Cannabispatient aus Deutschland hat vor Gericht verloren

Ein Cannabispatient aus Deutschland, dessen Name der Redaktion bekannt ist, hatte bis vor Kurzem ein Verfahren laufen, bei dem es um den Eigenanbau von Marijuana ging. Der Mann ist im Besitz einer Ausnahmegenehmigung für den medizinischen Konsum von Hanfblüten. Weil diese über die Apotheke aber so teuer sind, hatte der Patient beantragt, sich seine Medizin zuhause selber anbauen zu dürfen.
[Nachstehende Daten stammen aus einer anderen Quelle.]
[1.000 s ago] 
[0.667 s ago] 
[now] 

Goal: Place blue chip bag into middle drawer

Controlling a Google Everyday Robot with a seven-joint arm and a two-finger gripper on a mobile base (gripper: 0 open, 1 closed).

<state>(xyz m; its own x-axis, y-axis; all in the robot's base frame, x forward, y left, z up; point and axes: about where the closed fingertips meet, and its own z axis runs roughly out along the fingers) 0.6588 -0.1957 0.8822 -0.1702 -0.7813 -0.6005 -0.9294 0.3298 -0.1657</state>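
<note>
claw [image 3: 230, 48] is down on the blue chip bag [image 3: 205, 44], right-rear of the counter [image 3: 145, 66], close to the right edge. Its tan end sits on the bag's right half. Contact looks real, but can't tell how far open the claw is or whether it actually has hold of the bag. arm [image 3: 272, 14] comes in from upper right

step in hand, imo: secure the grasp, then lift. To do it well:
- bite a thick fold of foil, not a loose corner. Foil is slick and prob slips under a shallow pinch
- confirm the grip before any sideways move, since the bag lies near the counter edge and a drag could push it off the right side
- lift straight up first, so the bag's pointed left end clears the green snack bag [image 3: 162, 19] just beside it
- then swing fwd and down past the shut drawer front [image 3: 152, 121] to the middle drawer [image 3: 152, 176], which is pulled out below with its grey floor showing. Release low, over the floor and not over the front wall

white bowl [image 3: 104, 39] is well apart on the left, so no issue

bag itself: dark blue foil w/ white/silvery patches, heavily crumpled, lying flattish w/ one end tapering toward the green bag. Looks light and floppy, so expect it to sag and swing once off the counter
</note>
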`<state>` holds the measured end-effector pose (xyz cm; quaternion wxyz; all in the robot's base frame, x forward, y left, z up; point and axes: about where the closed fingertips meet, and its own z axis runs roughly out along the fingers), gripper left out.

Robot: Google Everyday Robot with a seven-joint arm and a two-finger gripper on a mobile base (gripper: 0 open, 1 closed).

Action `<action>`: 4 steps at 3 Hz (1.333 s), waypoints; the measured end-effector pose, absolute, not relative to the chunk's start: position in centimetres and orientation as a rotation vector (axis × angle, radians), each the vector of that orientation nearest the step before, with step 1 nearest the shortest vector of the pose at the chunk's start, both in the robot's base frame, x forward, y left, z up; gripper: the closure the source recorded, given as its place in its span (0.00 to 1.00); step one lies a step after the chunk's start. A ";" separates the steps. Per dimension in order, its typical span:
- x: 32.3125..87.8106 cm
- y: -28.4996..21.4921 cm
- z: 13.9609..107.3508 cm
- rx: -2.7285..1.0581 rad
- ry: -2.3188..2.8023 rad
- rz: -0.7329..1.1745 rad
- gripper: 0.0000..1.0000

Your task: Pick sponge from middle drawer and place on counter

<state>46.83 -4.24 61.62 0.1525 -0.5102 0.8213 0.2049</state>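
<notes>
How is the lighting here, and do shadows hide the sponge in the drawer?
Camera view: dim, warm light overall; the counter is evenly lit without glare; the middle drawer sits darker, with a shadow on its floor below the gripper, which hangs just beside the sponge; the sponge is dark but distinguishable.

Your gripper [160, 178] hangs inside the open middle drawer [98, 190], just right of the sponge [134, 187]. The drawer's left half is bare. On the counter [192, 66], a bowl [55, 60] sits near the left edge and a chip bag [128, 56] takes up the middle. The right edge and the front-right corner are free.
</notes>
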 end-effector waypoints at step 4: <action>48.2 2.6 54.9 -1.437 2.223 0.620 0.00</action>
Jetzt hat das Verwaltungsgericht Münster die Klage des Mannes abgewiesen. Der Patient solle zunächst die verfügbaren Cannabispräparate testen, bevor er sich in seinen eigenen vier Wänden Cannabis anbauen dürfe. Damit wird die Gerichtsentscheidung zum Homegrowing durch Cannabispatienten bis auf weiteres in weite Ferne verbannt. Die Entscheidung des Gerichts zieht auch für andere Patienten, die zurzeit ähnliche Verfahren laufen haben – zum Beispiel Günter Weiglein aus Würzburg -, ihre Kreise. Von dem Urteil, von dem erwartet worden war, dass es zugunsten des Patienten gesprochen werde, hängt auch für andere Patienten, die auf ihre Hanfmedikation angewiesen sind, einiges ab. Es sollte hiermit eine Art Präzedenzfall geschaffen werden – das ist nun gescheitert. Nähere Auskunft zu dem Cannabisverfahren werden wir in Kürze hier publizieren.